- What is needed -
Starting at the line that holds "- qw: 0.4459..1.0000" and stopping at the line that holds "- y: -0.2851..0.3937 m", restate the records below word for word, with both of those lines included.

+ + + +

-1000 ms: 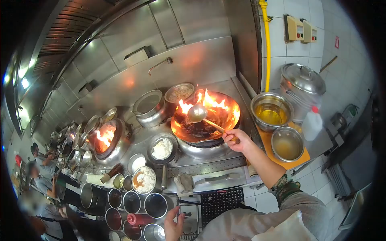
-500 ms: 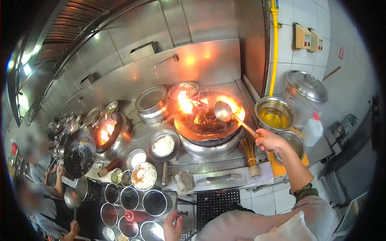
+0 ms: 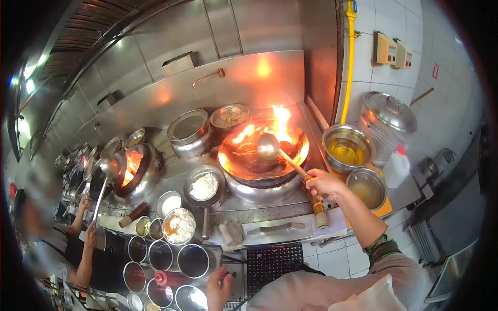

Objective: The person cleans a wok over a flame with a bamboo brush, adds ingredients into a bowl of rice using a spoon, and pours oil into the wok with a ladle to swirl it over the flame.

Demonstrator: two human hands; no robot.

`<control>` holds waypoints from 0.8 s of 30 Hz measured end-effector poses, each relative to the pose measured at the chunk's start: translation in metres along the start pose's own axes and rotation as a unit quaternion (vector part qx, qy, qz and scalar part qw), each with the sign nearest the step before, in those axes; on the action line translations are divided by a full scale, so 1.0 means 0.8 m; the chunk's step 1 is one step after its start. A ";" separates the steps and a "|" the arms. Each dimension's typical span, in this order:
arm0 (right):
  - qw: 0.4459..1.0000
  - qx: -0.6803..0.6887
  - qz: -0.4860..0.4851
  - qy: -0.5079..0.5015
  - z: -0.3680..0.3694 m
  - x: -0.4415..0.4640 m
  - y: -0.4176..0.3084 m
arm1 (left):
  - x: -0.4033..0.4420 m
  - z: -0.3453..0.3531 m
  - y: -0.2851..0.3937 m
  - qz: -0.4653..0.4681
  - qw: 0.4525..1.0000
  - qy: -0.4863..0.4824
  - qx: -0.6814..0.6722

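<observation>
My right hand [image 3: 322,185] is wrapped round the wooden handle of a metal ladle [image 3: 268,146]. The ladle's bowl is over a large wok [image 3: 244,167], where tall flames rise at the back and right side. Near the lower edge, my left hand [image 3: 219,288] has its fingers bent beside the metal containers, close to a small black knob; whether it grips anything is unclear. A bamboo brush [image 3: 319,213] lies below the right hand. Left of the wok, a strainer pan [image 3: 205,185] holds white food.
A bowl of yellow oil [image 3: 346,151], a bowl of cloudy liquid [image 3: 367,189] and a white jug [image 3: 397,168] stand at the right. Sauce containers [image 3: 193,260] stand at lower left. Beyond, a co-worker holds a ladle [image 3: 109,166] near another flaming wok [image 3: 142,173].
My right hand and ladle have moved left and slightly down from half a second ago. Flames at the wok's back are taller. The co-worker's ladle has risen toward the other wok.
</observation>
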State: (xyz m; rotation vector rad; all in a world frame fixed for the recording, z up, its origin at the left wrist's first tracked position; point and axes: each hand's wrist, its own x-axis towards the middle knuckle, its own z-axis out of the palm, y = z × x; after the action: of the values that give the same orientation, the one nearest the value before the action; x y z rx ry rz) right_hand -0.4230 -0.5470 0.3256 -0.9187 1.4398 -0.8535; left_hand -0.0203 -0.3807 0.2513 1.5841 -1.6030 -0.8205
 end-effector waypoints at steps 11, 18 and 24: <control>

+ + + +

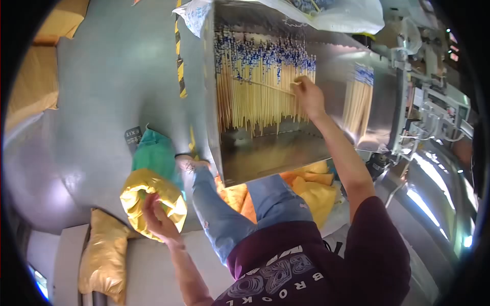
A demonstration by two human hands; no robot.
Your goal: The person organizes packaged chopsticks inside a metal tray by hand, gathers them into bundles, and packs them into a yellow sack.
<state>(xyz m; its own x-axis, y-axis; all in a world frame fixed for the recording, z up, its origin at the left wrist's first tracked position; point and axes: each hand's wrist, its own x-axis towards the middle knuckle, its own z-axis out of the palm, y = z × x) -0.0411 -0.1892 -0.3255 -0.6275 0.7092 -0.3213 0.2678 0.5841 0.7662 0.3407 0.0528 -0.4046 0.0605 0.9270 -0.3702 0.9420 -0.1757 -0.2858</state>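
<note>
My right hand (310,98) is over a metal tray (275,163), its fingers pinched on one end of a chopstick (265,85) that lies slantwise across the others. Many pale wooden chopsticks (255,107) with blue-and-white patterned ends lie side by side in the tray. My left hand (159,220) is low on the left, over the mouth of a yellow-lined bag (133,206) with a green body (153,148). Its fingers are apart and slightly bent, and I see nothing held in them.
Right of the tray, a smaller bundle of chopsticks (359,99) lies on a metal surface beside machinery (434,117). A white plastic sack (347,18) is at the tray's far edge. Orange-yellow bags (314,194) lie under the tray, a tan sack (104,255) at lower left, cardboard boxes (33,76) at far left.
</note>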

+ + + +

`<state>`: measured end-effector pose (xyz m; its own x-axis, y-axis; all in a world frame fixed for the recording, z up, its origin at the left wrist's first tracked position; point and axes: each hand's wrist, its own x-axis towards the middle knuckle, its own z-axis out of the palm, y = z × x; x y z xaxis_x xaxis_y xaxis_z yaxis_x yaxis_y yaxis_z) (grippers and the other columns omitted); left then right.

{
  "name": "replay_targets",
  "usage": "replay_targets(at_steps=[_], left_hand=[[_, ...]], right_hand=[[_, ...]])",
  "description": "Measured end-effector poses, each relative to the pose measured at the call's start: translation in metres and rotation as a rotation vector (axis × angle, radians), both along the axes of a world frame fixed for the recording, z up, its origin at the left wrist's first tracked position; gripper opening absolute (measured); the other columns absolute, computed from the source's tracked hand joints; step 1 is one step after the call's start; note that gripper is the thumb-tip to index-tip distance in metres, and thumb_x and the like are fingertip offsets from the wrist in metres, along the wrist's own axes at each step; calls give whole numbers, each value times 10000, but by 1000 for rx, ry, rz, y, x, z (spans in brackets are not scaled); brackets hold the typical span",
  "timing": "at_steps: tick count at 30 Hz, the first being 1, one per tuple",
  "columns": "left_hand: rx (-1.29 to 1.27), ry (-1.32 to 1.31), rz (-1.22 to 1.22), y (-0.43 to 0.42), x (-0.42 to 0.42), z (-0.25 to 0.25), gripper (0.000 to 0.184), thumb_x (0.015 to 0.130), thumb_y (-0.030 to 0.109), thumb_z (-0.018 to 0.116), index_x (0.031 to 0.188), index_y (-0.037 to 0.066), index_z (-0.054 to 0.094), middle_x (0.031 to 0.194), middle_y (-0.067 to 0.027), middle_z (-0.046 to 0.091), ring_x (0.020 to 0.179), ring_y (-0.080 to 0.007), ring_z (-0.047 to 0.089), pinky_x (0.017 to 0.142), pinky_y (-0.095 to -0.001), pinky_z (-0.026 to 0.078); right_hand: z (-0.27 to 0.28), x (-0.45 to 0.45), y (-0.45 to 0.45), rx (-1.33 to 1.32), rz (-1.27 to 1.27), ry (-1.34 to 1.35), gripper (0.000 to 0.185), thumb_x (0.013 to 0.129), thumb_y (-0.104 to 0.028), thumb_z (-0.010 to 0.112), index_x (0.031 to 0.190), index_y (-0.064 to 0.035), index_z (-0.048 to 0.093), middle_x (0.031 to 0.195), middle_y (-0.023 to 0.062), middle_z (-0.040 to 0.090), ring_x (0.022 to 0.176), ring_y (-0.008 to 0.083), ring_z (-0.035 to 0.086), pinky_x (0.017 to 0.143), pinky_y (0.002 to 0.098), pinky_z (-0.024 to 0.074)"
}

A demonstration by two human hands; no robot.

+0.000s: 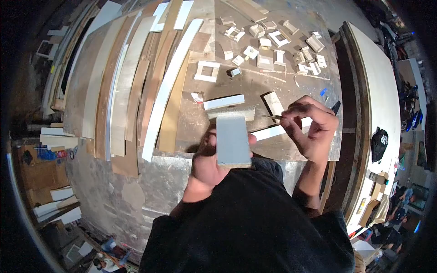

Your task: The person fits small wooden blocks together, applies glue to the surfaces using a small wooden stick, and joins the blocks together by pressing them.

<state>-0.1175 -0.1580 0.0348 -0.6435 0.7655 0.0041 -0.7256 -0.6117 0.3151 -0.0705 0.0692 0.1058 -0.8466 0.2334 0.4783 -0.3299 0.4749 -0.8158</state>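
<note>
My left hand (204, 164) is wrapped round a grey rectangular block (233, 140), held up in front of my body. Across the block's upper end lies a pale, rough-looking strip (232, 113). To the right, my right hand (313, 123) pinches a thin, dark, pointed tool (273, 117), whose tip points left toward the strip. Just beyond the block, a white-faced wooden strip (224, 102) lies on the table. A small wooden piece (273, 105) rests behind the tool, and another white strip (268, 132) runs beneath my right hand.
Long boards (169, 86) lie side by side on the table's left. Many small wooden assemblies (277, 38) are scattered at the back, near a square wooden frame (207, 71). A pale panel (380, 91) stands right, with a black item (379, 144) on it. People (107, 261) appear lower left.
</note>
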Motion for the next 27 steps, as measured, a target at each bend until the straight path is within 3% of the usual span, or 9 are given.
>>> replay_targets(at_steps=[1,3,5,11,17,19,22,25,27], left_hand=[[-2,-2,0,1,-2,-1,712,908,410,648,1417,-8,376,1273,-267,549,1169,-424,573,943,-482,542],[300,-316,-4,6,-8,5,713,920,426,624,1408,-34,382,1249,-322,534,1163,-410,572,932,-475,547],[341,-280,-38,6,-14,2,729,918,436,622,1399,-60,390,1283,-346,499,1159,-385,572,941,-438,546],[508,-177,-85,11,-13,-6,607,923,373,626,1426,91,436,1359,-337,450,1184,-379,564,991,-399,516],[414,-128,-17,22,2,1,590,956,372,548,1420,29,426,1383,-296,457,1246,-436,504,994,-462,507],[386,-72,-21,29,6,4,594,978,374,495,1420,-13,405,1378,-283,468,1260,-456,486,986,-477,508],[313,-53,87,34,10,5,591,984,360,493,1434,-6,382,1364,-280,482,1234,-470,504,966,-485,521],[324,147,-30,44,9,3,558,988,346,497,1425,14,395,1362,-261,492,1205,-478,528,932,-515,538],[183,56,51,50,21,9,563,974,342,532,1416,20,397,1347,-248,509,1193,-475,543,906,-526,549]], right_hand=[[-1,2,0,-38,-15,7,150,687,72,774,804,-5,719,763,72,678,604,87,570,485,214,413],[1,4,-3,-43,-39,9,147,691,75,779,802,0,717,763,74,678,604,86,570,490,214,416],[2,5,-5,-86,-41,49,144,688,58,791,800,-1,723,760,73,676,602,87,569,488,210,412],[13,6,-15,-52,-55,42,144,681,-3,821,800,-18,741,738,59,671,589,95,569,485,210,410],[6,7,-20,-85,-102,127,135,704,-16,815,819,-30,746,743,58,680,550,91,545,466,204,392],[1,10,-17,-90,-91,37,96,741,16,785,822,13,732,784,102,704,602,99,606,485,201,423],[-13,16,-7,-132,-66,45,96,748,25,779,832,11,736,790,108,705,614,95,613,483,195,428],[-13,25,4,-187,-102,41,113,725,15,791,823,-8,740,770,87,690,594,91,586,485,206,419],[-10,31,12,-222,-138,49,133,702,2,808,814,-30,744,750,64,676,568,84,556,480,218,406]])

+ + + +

- Task output -
  - qw: 0.4459..1.0000
  - qx: -0.6803..0.6887
  - qz: -0.4860..0.4851
  - qy: -0.5079..0.5015
  - z: -0.3680..0.3694 m
  - x: -0.4415..0.4640 m
  - y: -0.4176..0.3084 m
arm1 (left):
  - x: -0.4033..0.4420 m
  - z: -0.3453..0.3531 m
  - y: -0.2851..0.3937 m

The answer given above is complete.